Court Opinion

ID: 3746328
Source: CourtListenerOpinion
Date Created: 2016-07-06 07:08:14.365153+00
Date Added: 2024-06-11T09:40:12.209944
License: Public Domain

{¶ 57} I must reluctantly concur with the decision of this court in affirming the decision of the trial court "that Mrs. Holdeman is entitled to exercise all of member rights Daniel Holdeman possessed before his death," even if it is limited to the time during the period of the administration of the estate for purposes of settling the estate. This is a concurrence, not a dissent, because I cannot fault the masterful examination of the law, not only here in Ohio but in other states as well, engaged in by the decision of this court. However, my concurrence is reluctant, because I cannot believe that the General Assembly of Ohio intended this result, which means that the surviving member of the LLC is subject to the control of the LLC, in this case by the fact that the decedent held the majority interest, control by an involuntary partnership, in effect, with a personal representative of the decedent's interests in the LLC.
 {¶ 58} The LLC is an otherwise useful form of operating a business in that it provides the limited liability of a corporation to what is in effect a partnership. However, a partnership is a voluntary association and when the result as envisioned by the opinion of this court is that a minority partner becomes subject to a control of a majority partner which was not voluntarily elected the result is manifestly immoral and unfair.
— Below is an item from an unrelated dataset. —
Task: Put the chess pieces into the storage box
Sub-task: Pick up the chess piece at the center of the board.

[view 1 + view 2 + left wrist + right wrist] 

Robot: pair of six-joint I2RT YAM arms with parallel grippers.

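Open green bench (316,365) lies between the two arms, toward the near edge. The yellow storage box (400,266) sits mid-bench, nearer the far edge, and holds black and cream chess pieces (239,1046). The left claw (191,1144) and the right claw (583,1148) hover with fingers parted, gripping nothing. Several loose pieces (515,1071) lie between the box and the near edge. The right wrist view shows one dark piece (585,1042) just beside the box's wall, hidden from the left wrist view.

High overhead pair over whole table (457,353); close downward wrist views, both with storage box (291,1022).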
 {¶ 59} Unless the Ohio Supreme Court can find a way to cut this gordian knot, perhaps in an appeal from this decision, the remedy must lie only with the Ohio General Assembly. It should consider adopting something akin to the Oklahoma amendment cited by the opinion which limits the rights of personal representatives to those of an assignee of the member's interest. If the General Assembly does not act quickly and decisively to remedy this situation, we would have to conclude that Mr. Bumble was correct.1
(Hon. Frederick N. Young, Retired from the Court of Appeals, Second Appellate District, Sitting by Assignment of the Chief Justice of the Supreme Court of Ohio).
1 "If the law supposes that" said Mr. Bumble, " the law is a ass, a idiot." Oliver Twist.